## TASK OBJECTIVE
Repeat exactly the lines running from the first line of the data to the line containing "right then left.", both ends included, and nothing else; drop the pictures.

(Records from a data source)
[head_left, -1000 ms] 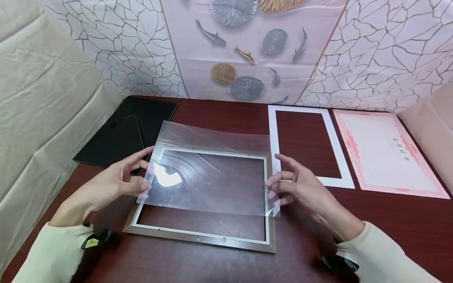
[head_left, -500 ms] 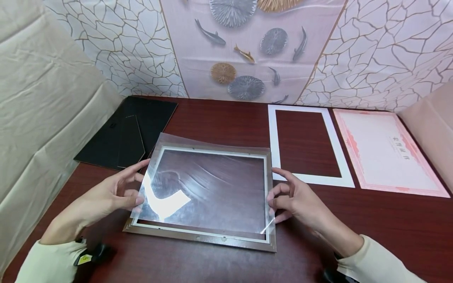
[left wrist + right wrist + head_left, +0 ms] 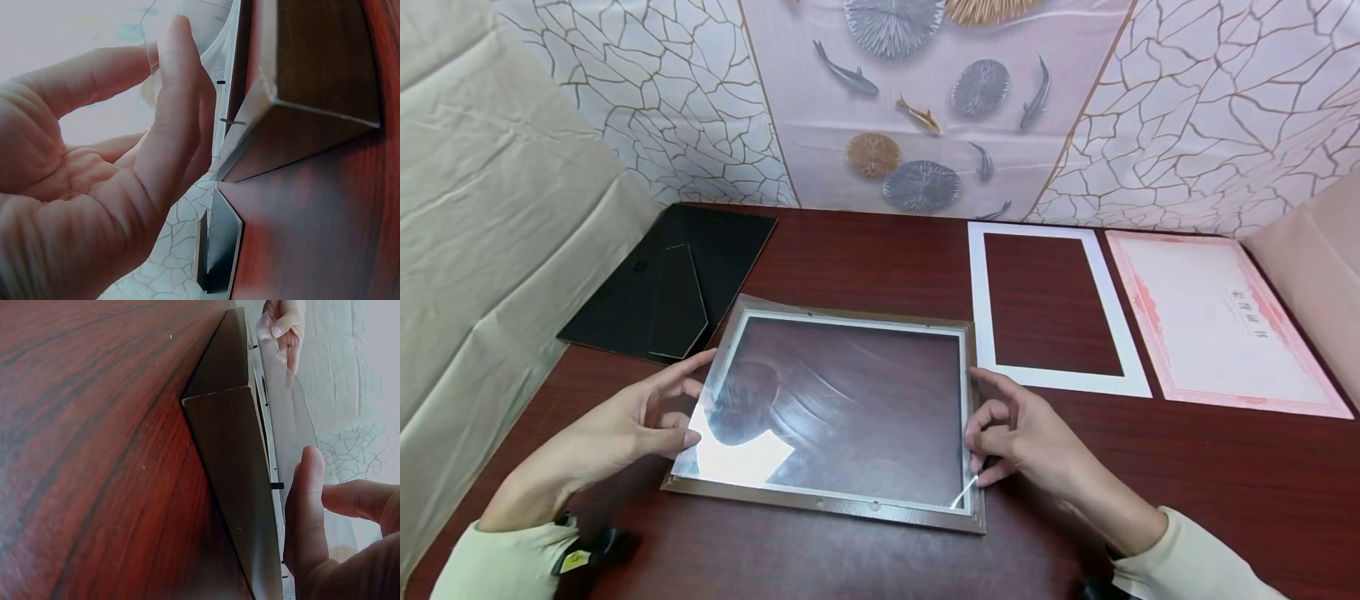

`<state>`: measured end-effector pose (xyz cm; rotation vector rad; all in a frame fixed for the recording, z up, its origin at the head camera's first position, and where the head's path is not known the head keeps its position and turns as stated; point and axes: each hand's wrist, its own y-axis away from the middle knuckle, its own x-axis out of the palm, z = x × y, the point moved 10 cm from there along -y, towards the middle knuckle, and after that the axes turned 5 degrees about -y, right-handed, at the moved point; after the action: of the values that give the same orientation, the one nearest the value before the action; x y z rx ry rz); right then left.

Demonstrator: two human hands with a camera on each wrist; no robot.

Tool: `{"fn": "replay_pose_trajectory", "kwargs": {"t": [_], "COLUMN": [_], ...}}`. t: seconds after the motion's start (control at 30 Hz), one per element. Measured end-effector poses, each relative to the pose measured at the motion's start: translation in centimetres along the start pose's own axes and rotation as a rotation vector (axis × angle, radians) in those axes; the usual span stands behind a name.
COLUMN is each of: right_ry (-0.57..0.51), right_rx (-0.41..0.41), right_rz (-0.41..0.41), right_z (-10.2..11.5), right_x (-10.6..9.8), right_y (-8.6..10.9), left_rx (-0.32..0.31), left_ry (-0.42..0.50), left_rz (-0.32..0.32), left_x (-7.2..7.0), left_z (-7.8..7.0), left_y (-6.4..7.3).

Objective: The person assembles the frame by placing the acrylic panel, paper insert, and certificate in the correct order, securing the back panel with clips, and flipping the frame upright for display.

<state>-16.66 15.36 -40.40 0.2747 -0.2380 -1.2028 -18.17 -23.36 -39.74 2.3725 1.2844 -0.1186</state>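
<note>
Over the brown frame [image 3: 827, 507] on the near part of the table [image 3: 790, 558], the left hand [image 3: 621, 425] pinches the left edge of a clear sheet [image 3: 857, 408] and the right hand [image 3: 1037, 429] pinches its right edge. At far left lies a black board [image 3: 613, 292]; at far right, a white mat [image 3: 1060, 380] and pink-bordered paper [image 3: 1198, 342].

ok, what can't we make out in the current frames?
- Print on the pink-edged paper: too small to read, head view.
- What lies under the bright patch on the clear sheet: washed out by glare, head view.
- Underside of the black board: hidden by the board itself, head view.
- Black device at lower right: cut off by bottom edge, head view.
- Right hand: partly cut off by right edge, right wrist view.
</note>
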Motion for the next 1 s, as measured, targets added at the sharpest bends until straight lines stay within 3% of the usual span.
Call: {"fn": "replay_pose_trajectory", "kwargs": {"t": [0.6, 1.0], "right_ry": [0.015, 0.002], "right_rx": [0.016, 0.008], "right_rz": [-0.003, 0.004], "right_z": [-0.35, -0.49], "right_x": [0.09, 0.19], "right_y": [-0.34, -0.46], "left_rx": [-0.004, -0.047], "left_ry": [-0.034, -0.154], "left_rz": [-0.012, -0.069], "left_x": [0.20, 0.35], "left_z": [0.12, -0.13], "left_y": [-0.12, -0.10]}}
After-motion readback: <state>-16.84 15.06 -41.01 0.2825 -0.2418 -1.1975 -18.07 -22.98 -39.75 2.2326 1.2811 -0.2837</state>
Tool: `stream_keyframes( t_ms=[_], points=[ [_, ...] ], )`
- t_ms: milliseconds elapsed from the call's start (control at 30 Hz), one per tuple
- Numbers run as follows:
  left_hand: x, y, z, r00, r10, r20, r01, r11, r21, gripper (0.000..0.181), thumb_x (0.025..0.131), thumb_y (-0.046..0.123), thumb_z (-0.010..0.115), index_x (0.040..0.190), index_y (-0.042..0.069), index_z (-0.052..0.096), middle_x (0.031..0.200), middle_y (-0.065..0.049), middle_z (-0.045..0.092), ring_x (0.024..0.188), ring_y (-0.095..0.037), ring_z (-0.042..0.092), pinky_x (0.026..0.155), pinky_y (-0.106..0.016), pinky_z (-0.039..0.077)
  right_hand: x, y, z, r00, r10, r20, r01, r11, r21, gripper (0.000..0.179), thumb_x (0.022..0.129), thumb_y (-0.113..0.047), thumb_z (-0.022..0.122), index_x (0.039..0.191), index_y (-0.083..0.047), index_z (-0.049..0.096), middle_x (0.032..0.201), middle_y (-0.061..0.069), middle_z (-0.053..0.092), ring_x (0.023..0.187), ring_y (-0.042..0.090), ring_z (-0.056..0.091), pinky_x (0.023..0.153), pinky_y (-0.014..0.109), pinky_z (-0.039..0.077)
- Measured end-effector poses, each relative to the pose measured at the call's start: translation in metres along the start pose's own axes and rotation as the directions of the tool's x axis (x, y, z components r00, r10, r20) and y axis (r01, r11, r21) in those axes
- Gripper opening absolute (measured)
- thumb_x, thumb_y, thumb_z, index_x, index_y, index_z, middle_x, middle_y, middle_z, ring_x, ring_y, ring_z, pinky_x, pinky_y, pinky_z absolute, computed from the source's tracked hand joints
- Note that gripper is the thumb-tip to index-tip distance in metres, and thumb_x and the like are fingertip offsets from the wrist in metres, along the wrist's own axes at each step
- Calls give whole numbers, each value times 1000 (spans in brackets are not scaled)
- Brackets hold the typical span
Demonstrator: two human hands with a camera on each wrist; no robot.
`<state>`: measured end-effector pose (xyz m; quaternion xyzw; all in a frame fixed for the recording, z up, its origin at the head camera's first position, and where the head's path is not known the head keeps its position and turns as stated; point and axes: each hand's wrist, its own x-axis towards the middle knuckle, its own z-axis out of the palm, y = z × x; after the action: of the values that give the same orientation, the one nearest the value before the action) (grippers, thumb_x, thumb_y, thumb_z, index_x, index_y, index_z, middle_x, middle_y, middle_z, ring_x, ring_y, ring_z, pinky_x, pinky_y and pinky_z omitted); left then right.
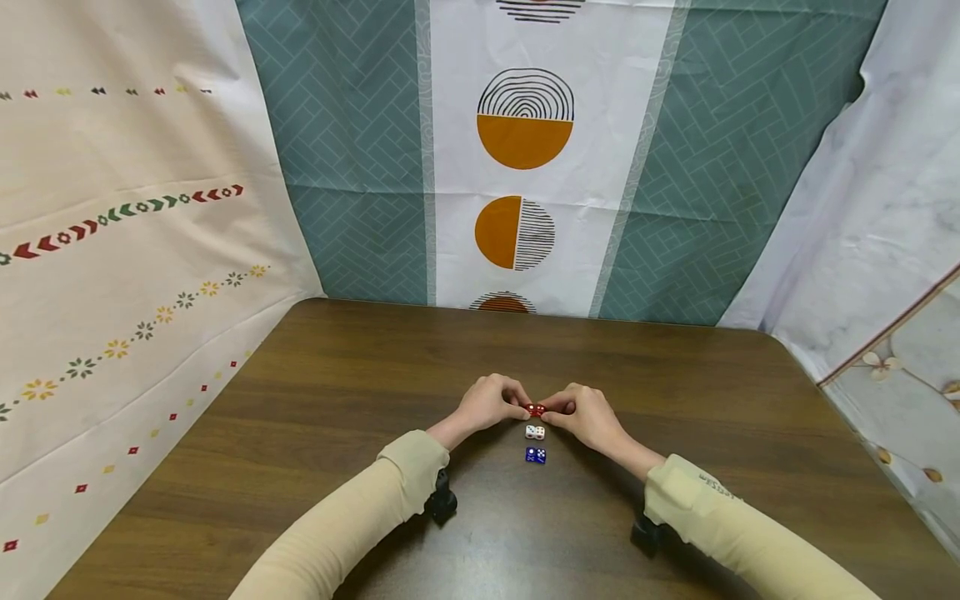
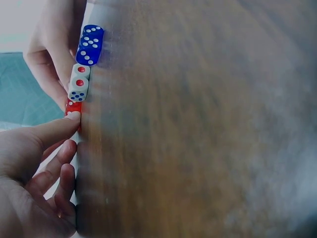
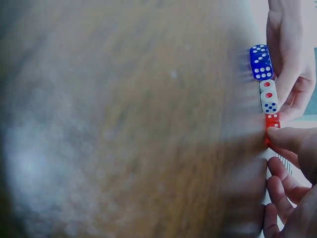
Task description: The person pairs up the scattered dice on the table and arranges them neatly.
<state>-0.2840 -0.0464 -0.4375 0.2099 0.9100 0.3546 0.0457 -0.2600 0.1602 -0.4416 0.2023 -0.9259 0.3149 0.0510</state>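
Observation:
Two red dice (image 1: 536, 410) stand side by side on the brown table, between the fingertips of both hands. My left hand (image 1: 489, 402) pinches their left side with thumb and forefinger. From the right, my right hand (image 1: 588, 414) grips them the same way. A pair of white dice (image 1: 535, 432) sits just nearer to me, and a pair of blue dice (image 1: 536, 455) nearer still, in one line. In the left wrist view a thumb covers part of the red dice (image 2: 74, 106); the right wrist view shows the white dice (image 3: 268, 96) with red and blue pips.
The wooden table (image 1: 375, 358) reaches back to a hanging teal and white cloth (image 1: 360, 150). A patterned cream cloth (image 1: 150, 292) hangs along the left side, with pale drapery (image 1: 892, 208) on the right. Dark wrist cameras sit under both sleeves.

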Motion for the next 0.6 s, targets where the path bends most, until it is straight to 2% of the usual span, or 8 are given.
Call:
stream_keyframes(
  t_ms=[300, 600],
  points=[
    [0, -1, 0, 1000, -3, -4, 3, 1000, -5, 8, 81, 23, 82, 86, 19, 76, 75, 5, 65, 67, -6, 51, 61, -21, 36, 0, 0, 0, 1000, -2, 0, 2, 1000, 6, 14, 84, -20, 78, 98, -18, 80, 85, -4, 72, 75, 7, 54, 66, 21, 43],
    [-1, -2, 1, 1000, 25, -8, -25, 999, -23, 8, 82, 21, 81, 87, 17, 77, 76, 4, 66, 68, -6, 51, 62, -21, 36, 0, 1, 1, 1000, 5, 4, -5, 1000, 10, 14, 84, -20, 79, 98, -18, 80, 85, -3, 72, 75, 7, 54, 66, 20, 44]
  ],
)
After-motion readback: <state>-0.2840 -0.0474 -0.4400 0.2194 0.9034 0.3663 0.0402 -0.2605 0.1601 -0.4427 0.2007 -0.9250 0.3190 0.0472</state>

## RESPONSE FOR THIS EXERCISE
[head_left, -1000 ms] 
[head_left, -500 ms] 
[left wrist + right wrist + head_left, +0 ms] 

`<state>`: measured end-effector pose (xyz cm; rotation vector rad; all in a frame fixed for the recording, z up, its origin at the head camera's first position, and where the head's path is not known the head keeps its position and turns as stated; point and axes: each hand's wrist, its own y-axis away from the middle knuckle, its own x-axis out of the palm, z = x × y, the point moved 10 cm from there along -y, towards the middle knuckle, and after that the axes turned 5 degrees about -y, right-handed, at the moved point; after the action: of the values that give the same orientation, the one nearest the value before the action; x y z rx ry rz); right then left.

Nothing else is required to finish the exercise.